WORK INSTRUCTION: When the line containing "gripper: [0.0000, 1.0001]" is reached, copy it and each subsequent line of the material below exactly, through the last line.

INFORMATION SHOWN:
=======

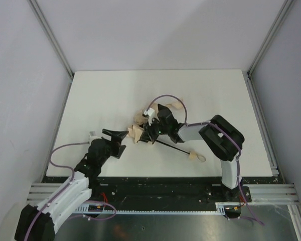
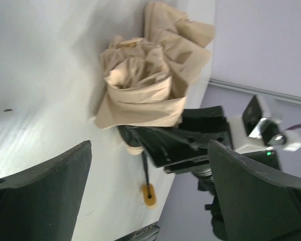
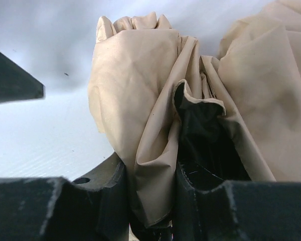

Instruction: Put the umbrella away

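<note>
The umbrella (image 1: 140, 131) lies near the middle of the white tabletop (image 1: 100, 95); its beige fabric (image 2: 140, 85) is crumpled into a loose bunch, not rolled tight. The thin dark shaft (image 1: 173, 146) runs out of the bunch toward the near right; it ends in the small tan handle (image 1: 194, 156), which rests on the tabletop apart from both hands.

The right hand (image 1: 150, 131) reaches in from the right and is clenched on the fabric; in the right wrist view a fold of cloth is pinched between its two dark fingers (image 3: 98, 198) and hangs down into the gap; more fabric billows above and to the right of the grip. In the top view a further lobe of fabric shows on the far side of this hand.

The left hand (image 1: 121, 142) sits at the left end of the bunch, released; its fingers (image 2: 45, 191) are spread wide with nothing between them. In the left wrist view the fabric sits ahead of the spread fingers, with the right hand just beside the bunch and the shaft and handle below it; whether a left fingertip touches the cloth cannot be told from the top view.
</note>
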Controlling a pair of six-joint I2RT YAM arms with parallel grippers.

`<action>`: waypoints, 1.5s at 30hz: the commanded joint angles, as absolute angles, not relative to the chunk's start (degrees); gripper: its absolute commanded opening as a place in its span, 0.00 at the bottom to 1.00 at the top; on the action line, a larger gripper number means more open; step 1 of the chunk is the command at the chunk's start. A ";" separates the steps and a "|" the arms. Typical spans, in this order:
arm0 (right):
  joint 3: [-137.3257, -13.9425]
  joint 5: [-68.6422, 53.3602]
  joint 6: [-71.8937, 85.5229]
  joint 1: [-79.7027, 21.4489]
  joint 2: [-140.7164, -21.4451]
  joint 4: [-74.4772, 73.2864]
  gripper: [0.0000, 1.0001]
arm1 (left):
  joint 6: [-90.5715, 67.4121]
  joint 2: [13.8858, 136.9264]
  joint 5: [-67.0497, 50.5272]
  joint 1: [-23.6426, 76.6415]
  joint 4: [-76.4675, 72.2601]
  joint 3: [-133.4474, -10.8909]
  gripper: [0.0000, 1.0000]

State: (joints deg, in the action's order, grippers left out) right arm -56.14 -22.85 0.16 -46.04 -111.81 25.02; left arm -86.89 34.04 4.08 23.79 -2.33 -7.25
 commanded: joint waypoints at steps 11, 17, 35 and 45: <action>-60.35 -47.31 20.03 -38.11 -128.06 10.94 0.00 | -84.72 62.08 5.78 27.16 -19.26 -13.47 0.99; -61.84 -49.56 21.28 -37.80 -129.24 10.58 0.00 | -86.07 72.97 9.49 29.31 -23.96 -15.69 0.99; -65.45 -53.77 18.03 -38.82 -128.65 5.62 0.00 | -83.71 87.87 15.00 29.59 -28.53 -18.98 0.30; -71.46 -43.54 12.00 -39.12 -121.63 -6.86 0.24 | -81.81 86.15 11.83 29.62 -28.70 -16.77 0.01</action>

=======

OUTPUT FOR THIS TASK:
  gripper: [0.0000, 1.0001]
arm1 (left):
  joint 6: [-90.5715, 67.4121]
  joint 2: [13.8858, 136.9264]
  joint 5: [-67.0497, 50.5272]
  joint 1: [-23.6426, 76.6415]
  joint 4: [-76.4675, 72.2601]
  joint 3: [-133.4474, -10.8909]
  gripper: [0.0000, 1.0000]

State: (joints deg, in the action's order, grippers left out) right arm -56.14 -22.85 0.16 -46.04 -111.81 25.02; left arm -86.89 34.04 4.08 23.79 -2.33 -7.25
 commanded: joint waypoints at steps 11, 17, 35 and 45: <action>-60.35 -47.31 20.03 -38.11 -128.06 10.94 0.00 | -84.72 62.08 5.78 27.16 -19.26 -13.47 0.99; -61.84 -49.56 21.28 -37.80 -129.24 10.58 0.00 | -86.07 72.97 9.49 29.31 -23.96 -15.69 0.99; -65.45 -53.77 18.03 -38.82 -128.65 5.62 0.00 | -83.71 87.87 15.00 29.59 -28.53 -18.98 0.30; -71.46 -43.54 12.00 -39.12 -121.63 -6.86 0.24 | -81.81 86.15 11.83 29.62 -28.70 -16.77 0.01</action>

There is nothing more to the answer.